FREE GUY
- Marvin Ancian

- 24 août 2021
- 2 min de lecture

Réalisateur. Shawn Levy
Année de sortie. 2021
Genre. Comédie, Action
Origine. États-Unis
Durée. 115 minutes
Ma note. 13/20
Synopsis : Un employé de banque, découvrant un jour qu’il n’est en fait qu’un personnage d’arrière-plan dans un jeu vidéo en ligne, décide de devenir le héros de sa propre histoire, quitte à la réécrire. Evoluant désormais dans un monde qui ne connaît pas de limites, il va tout mettre en œuvre pour le sauver à sa manière, avant qu’il ne soit trop tard…
(source : AlloCiné)
Divertissement survitaminé, Free Guy nous plonge dans l’univers de Free City - un jeu vidéo entre GTA et Fortnite - et offre une comédie efficace. Un bon moment à passer en salle au milieu d’un été maussade.
Guy (Ryan Reynolds) est un employé de banque dont la routine est bien huilée. Chaque matin, il se lève, salue son poisson rouge, enfile les mêmes habits et engloutit le même petit-déjeuner, puis se rend au travail accompagné de son ami Buddy (Lil Rel Howery). Ce que Guy ne sait pas, c’est que le monde qui l’entoure est celui du jeu vidéo Free City, et qu’il en est un personnage non joueur (ou non player character, autrement dit, un figurant contrôlé par une intelligence artificielle). Sa rencontre avec l’avatar de Milly (Jodie Comer), une joueuse de Free City, va bouleverser son quotidien.
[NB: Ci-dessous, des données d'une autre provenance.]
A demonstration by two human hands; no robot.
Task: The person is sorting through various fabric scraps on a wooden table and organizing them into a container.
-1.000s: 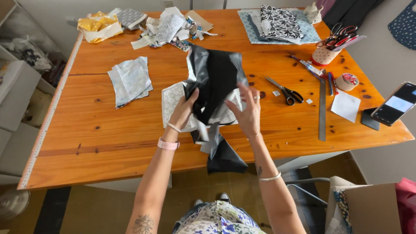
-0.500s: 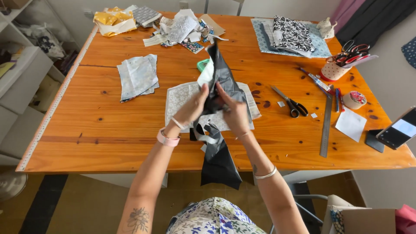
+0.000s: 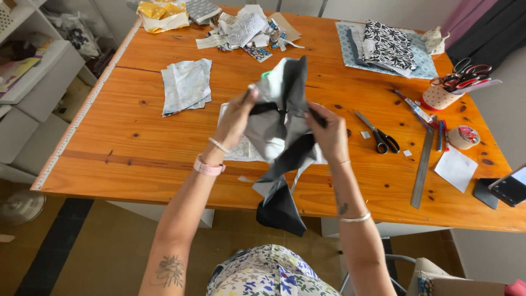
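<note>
Over the near half of the wooden table [image 3: 137, 142], both hands are up in the air, clamped on a bunch of grey and black fabric pieces [image 3: 282, 129]. The left hand [image 3: 236, 118] pinches the bundle's left edge, fingers closed around the cloth, and the right hand [image 3: 330, 133] grips the right side, thumb and fingers shut on a dark strip. The hands sit a little apart with the fabric stretched between them. Most of the bundle hangs down past the table's front edge, ending in a black flap [image 3: 281, 211] well below the tabletop.

Everything else is easiest to place from the table itself. Right under the held bundle there's a pale printed fabric sheet [image 3: 238, 148] lying flat. Toward the table's left side sits a small stack of light blue fabric squares [image 3: 186, 86]. Along the far edge there's a messy pile of scraps [image 3: 249, 30], and in the far left corner some yellow fabric [image 3: 160, 13]. At the far right lies a black-and-white patterned cloth [image 3: 389, 46] on a light blue piece [image 3: 424, 60].

On the right half of the table: black-handled scissors [image 3: 378, 134], a metal ruler [image 3: 423, 167] running toward the front edge, a spotted cup of more scissors [image 3: 438, 96], a roll of tape [image 3: 463, 137], a white paper square [image 3: 456, 168], and a phone [image 3: 509, 186] at the right edge.
</note>
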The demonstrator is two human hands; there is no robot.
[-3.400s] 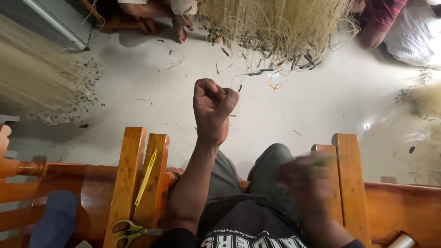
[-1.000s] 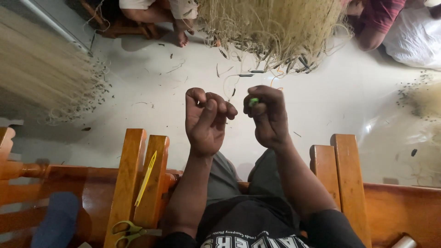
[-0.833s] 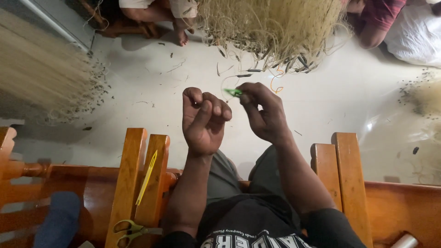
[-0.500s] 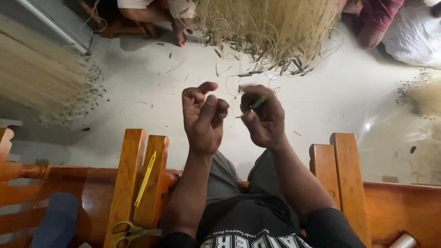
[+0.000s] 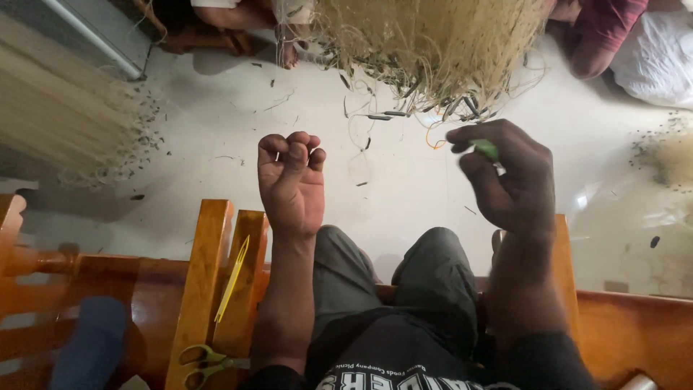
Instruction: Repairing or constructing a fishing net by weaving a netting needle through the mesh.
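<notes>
Wooden slats of an orange-brown chair point(image 5: 209, 274) sit closest, and on them lie yellow-handled scissors point(image 5: 206, 359) and a long yellow needle-like strip point(image 5: 232, 278), laid flat along the grain where they cannot roll off and within a short drop of the left arm. A blue rounded shape point(image 5: 90, 347) blurs at the lower left; I cannot tell what it is. The seated person's grey-trousered knees point(image 5: 390, 282) point out over the pale floor point(image 5: 216, 144).

Above the knees, the left hand point(image 5: 290, 184) is raised with its fingers curled into a loose fist; nothing shows inside it, though a thin strand could be pinched there unseen. The right hand point(image 5: 509, 180) is held higher and well apart to the side, its grip narrow, thumb and forefinger closed on a small green piece point(image 5: 486, 149) that peeps out between them, probably held at the tips so it can be turned finely. The hand is motion-blurred.

Beyond, a big tangle of straw-coloured fibre point(image 5: 433, 50) hangs over the floor, with dark scraps scattered beneath. A second fibre bundle point(image 5: 58, 123) lies at the far left. Other people's limbs edge the top, one in a red sleeve point(image 5: 603, 29).
</notes>
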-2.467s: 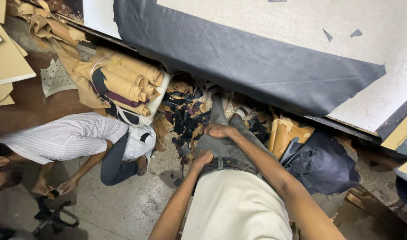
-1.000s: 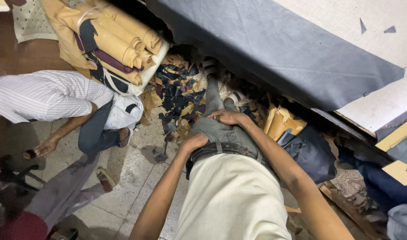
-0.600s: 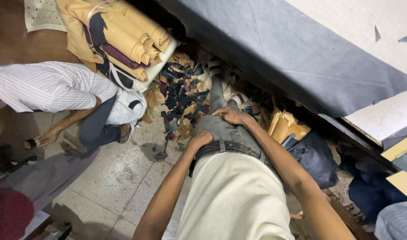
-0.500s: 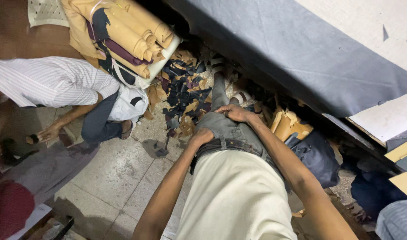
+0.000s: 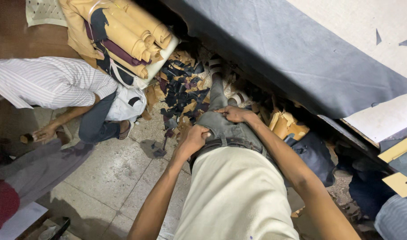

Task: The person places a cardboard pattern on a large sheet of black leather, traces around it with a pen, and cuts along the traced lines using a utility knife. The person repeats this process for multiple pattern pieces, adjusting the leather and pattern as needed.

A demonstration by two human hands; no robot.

Une journée comme une autre à Free City. © Disney
Résiste, prouve que tu existes
La narration de Free Guy alterne entre les mondes réel et virtuel. Dans le premier, Milly, soutenue par son ami développeur Keys (Joe Keery), s’efforce de prouver que le code source de Free City lui appartient. Dans le second, Guy prend conscience de son existence et tente de gagner de l’expérience afin de venir en aide à Milly. Pendant ce temps, le créateur excentrique et tyrannique du jeu (interprété par Taika Waititi) fait tout pour empêcher cette rébellion inattendue.
Après une entame explosive, le film aurait pu laisser croire à une piste de réflexion, en utilisant la métaphore de Guy, personnage prédestiné par un algorithme, qui s’échappe de son comportement contrôlé par une intelligence artificielle (comme une sorte de Truman Show des temps modernes). Il n’en est rien. La proposition est vite abandonnée pour laisser place à du divertissement pur et dur. Et notamment à quelques scènes humoristiques bien senties, dont un duel final avec Dude - une version bodybuildée de Guy (également jouée par Ryan Reynolds). L’univers geek, bourré de références, apporte lui aussi son lot de bonnes idées ainsi que l’amusement escompté. Tant pis pour la réflexion.

Milly et Keys dans le monde réel. © Disney
Free Guy est donc une œuvre plaisante qui offre une récréation sans prise de tête. Dommage que le dénouement, même si bien amené, soit si convenu et prévisible. Mais pouvions-nous espérer plus d’une production signée Disney?
Article paru le 25 août 2021 dans le n°860-861 de Ciné-Feuilles.